プロローグ
あの日から2年が経った。
まだ返事は来ない。
ここは辺境の地、スンク。
大国イットドーマ王国に450年程前に統合されたと言われる、スンク国があった場所である。
王都から片道2ヶ月は掛かる場所にあり、隣の領地とも広い森を越えねば辿り着けない為、統合されるまで王国内の領地との交流はほとんど無かったという。
スンクに伝わる話によると、統合当時の将軍だった王弟自らがスンクを好み移住した事で、辺境の地とは思えない程に王都や国内の領地との交流があったという。
しかし王弟が亡くなると、派遣されていた役人が一斉に王都に戻ってしまい交流はピタリと止まってしまったそうだ。

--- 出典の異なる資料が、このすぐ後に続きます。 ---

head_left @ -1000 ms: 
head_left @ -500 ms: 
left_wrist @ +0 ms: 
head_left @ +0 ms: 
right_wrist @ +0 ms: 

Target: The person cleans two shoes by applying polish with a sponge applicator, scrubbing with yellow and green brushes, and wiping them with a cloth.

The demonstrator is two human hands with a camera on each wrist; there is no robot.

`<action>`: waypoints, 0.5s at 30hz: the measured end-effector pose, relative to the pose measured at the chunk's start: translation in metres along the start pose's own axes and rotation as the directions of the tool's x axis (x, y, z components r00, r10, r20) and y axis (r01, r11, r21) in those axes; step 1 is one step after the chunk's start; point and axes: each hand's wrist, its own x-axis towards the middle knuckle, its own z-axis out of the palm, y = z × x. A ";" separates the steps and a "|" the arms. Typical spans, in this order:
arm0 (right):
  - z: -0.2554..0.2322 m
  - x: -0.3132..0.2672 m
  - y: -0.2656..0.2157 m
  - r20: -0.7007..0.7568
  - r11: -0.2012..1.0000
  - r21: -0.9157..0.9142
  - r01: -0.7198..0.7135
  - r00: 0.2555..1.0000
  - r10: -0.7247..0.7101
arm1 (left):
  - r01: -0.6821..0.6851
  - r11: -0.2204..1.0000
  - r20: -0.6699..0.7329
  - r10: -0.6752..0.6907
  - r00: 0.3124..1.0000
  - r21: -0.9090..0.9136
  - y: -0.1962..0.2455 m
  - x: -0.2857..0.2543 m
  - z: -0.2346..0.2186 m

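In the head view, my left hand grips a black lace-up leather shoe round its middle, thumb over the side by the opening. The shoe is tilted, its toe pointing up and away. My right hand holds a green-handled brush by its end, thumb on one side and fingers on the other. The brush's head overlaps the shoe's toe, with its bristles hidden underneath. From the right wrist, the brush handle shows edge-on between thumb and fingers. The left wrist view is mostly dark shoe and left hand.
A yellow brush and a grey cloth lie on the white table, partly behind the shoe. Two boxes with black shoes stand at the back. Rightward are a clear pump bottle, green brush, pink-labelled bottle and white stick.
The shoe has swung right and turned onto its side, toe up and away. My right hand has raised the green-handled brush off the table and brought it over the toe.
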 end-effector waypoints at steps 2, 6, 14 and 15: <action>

派遣されていた役人がこぞって戻った直後から、王都では『王弟を失ったスンクの住民は悲しみ、王弟と共に逝った。故にスンクは消滅した』との噂が流れる始める。その噂は誰かに操られたかの様に広まり、吟遊詩人が語り部となり広場や酒場からいつしか『王弟と共に去りぬ』という名の劇になり上演されるまでとなった。
辺境の地であるが故に現地での裏付けもされないまま噂は真実とされ、王弟の死後三月と経たずスンクはイットドーマ王国の地図から消されていたという。
王都からの役人が派遣されない事で国関連の役所その他流通が全て滞ってしまい、困ったスンク側が新たな役人の派遣を依頼する為に王都を訪れた時には全てが遅かった。
門前払いされたスンクの代表団は、そこで初めて自分達が存在しない者になっている事を知った。
王弟の死後もスンクは存在していると訴えたが、『王弟と共に消えた地』を貶す発言とされ「真のスンクの住民なら王弟と共にあるはずだ」と言い返される始末。
そんな訳で、イットドーマ王国の一部でありながら消滅したとされるこの地域一帯は、生き残る為に元スンク国の王族であったジーラ家が管理を任される事となり、イットドーマ王国とは全く違う方向へ独自の発展を遂げる。
400年を経て、王都に一通の手紙が届く。
400年と2年後、返事はまだ来ない。
二通目の手紙が王都に届いた。
読んでいただき、ありがとうございました。